**ASSIGNED TASK:**
Using the material below, copy every line where "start" appears.

────────

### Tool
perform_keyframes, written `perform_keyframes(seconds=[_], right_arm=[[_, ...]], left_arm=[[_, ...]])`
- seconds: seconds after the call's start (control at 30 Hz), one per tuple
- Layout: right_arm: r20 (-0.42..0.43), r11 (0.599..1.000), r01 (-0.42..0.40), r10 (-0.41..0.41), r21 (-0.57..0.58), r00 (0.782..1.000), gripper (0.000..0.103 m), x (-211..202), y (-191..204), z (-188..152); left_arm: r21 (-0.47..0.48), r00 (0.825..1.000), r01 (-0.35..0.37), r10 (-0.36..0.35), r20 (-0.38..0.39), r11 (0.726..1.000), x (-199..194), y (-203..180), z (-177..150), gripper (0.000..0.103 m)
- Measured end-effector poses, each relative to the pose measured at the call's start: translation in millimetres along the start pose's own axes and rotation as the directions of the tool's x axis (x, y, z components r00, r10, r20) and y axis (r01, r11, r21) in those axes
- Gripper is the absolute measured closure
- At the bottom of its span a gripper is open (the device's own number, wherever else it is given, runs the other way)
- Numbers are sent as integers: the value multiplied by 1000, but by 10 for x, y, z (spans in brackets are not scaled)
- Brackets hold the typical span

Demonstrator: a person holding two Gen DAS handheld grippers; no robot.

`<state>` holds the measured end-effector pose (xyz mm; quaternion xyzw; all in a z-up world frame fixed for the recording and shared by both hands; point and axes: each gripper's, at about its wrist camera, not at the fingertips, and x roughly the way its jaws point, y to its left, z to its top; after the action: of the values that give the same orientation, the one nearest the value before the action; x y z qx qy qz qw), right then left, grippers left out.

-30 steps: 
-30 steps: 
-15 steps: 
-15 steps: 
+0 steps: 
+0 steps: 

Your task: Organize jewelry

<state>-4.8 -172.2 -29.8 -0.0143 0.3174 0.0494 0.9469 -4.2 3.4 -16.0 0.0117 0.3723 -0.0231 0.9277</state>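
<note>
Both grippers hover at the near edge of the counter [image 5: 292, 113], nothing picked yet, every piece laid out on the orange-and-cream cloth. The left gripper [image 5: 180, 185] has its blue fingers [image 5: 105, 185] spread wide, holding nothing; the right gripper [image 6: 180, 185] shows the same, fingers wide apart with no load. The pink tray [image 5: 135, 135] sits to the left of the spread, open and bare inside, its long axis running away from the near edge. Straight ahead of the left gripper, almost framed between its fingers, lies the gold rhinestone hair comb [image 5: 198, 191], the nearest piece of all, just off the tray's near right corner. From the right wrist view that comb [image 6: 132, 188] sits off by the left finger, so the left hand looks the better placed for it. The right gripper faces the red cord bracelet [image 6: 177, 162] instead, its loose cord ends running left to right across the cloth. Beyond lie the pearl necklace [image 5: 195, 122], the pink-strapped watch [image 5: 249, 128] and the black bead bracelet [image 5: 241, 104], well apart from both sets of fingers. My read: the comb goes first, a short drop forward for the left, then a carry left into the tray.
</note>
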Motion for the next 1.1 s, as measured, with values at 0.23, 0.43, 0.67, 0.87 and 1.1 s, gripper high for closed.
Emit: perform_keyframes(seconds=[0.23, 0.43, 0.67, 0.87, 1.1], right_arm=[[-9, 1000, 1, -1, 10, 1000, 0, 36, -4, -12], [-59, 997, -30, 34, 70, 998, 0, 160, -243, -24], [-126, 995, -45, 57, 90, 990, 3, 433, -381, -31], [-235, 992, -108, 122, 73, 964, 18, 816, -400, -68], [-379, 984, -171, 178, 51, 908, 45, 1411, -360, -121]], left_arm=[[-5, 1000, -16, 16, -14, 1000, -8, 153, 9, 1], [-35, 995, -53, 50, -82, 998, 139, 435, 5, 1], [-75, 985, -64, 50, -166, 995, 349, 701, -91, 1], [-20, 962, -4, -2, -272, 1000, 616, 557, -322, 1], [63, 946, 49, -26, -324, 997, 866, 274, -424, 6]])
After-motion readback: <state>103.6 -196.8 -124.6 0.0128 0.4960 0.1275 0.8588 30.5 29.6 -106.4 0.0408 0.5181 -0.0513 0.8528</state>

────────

**TASK RESULT:**
- seconds: seconds after the call's start (control at 30 Hz), one per tuple
- Measured end-effector poses, each relative to the pose measured at the call's start: translation in millimetres along the start pose's own axes and rotation as the directions of the tool's x axis (x, y, z components r00, r10, r20) and y axis (r01, r11, r21) in those axes

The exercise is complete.